## Your assignment
Below is a listing; transcribe it exactly but without any images.

## Collected material

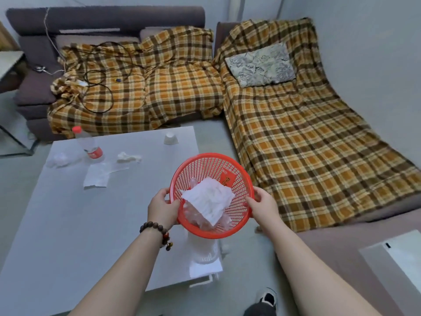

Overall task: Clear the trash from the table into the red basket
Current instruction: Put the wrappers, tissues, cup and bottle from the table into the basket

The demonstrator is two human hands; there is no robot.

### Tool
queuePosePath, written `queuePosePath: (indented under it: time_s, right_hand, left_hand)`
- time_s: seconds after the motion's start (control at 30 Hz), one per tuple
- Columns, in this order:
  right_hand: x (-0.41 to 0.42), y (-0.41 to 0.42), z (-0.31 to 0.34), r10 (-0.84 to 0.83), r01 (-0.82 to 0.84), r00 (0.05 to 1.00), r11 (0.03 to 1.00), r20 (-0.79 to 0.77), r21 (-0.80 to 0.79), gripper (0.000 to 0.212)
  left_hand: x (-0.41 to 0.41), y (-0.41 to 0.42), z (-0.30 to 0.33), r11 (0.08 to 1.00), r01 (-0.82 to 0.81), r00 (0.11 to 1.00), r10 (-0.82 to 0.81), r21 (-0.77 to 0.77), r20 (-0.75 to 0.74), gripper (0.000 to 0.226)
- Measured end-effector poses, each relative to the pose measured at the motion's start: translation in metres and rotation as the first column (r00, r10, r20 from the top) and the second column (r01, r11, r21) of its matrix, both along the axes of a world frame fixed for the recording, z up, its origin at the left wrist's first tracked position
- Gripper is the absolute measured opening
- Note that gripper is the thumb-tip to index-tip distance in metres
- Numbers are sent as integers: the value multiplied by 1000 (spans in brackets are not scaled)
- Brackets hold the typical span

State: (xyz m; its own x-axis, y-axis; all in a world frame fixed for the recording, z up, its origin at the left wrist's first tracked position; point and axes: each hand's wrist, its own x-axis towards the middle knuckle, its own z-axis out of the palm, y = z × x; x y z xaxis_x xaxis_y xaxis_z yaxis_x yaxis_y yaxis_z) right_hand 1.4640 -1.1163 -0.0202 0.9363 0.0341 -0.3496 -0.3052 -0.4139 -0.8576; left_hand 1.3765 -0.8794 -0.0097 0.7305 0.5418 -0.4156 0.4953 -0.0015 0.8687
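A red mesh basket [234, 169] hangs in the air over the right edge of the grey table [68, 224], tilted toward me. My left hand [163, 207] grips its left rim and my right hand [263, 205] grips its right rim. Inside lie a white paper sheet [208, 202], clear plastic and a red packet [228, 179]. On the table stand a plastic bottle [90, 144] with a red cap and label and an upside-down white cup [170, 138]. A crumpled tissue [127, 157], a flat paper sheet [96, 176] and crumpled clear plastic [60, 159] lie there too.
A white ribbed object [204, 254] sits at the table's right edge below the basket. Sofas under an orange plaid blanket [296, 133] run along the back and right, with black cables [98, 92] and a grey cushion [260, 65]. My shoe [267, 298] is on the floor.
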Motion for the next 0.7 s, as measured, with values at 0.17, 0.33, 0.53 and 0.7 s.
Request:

## Response to the exercise
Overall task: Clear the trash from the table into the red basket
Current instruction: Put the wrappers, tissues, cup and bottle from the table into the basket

The demonstrator is two human hands; there is no robot.

### Tool
queuePosePath, written `queuePosePath: (indented under it: time_s, right_hand, left_hand)`
- time_s: seconds after the motion's start (control at 30 Hz), one per tuple
- Columns, in this order:
  right_hand: x (-0.41 to 0.42), y (-0.41 to 0.42), z (-0.31 to 0.34), r10 (-0.84 to 0.83), r01 (-0.82 to 0.84), r00 (0.05 to 1.00), r11 (0.03 to 1.00), r20 (-0.79 to 0.77), r21 (-0.80 to 0.79), gripper (0.000 to 0.212)
  left_hand: x (-0.41 to 0.41), y (-0.41 to 0.42), z (-0.30 to 0.33), r11 (0.08 to 1.00), r01 (-0.82 to 0.81), r00 (0.11 to 1.00), r10 (-0.82 to 0.81), r21 (-0.77 to 0.77), r20 (-0.75 to 0.74), gripper (0.000 to 0.226)
- Measured end-effector poses, each relative to the pose measured at the motion's start: translation in metres and rotation as the first column (r00, r10, r20 from the top) and the second column (r01, r11, r21) of its matrix, both along the axes of a world frame fixed for the recording, z up, its origin at the left wrist's first tracked position
- Gripper is the absolute measured opening
- Note that gripper is the thumb-tip to index-tip distance in metres
- Numbers are sent as integers: the value multiplied by 1000 (spans in brackets are not scaled)
- Brackets hold the typical span

State: (xyz m; its own x-axis, y-axis; all in a world frame fixed for the recording, z up, its origin at the left wrist's first tracked position; point and axes: each hand's wrist, its own x-axis towards the middle knuckle, its own z-axis out of the palm, y = z × x; x y z xaxis_x xaxis_y xaxis_z yaxis_x yaxis_y yaxis_z) right_hand 1.4640 -1.1163 -0.0202 0.9363 0.0341 -0.3496 -0.3052 -0.4139 -0.8576; left_hand 1.3765 -0.8794 -0.0097 0.7305 0.5418 -0.4156 0.4953 -0.0015 0.8687
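A red mesh basket [234, 169] hangs in the air over the right edge of the grey table [68, 224], tilted toward me. My left hand [163, 207] grips its left rim and my right hand [263, 205] grips its right rim. Inside lie a white paper sheet [208, 202], clear plastic and a red packet [228, 179]. On the table stand a plastic bottle [90, 144] with a red cap and label and an upside-down white cup [170, 138]. A crumpled tissue [127, 157], a flat paper sheet [96, 176] and crumpled clear plastic [60, 159] lie there too.
A white ribbed object [204, 254] sits at the table's right edge below the basket. Sofas under an orange plaid blanket [296, 133] run along the back and right, with black cables [98, 92] and a grey cushion [260, 65]. My shoe [267, 298] is on the floor.
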Motion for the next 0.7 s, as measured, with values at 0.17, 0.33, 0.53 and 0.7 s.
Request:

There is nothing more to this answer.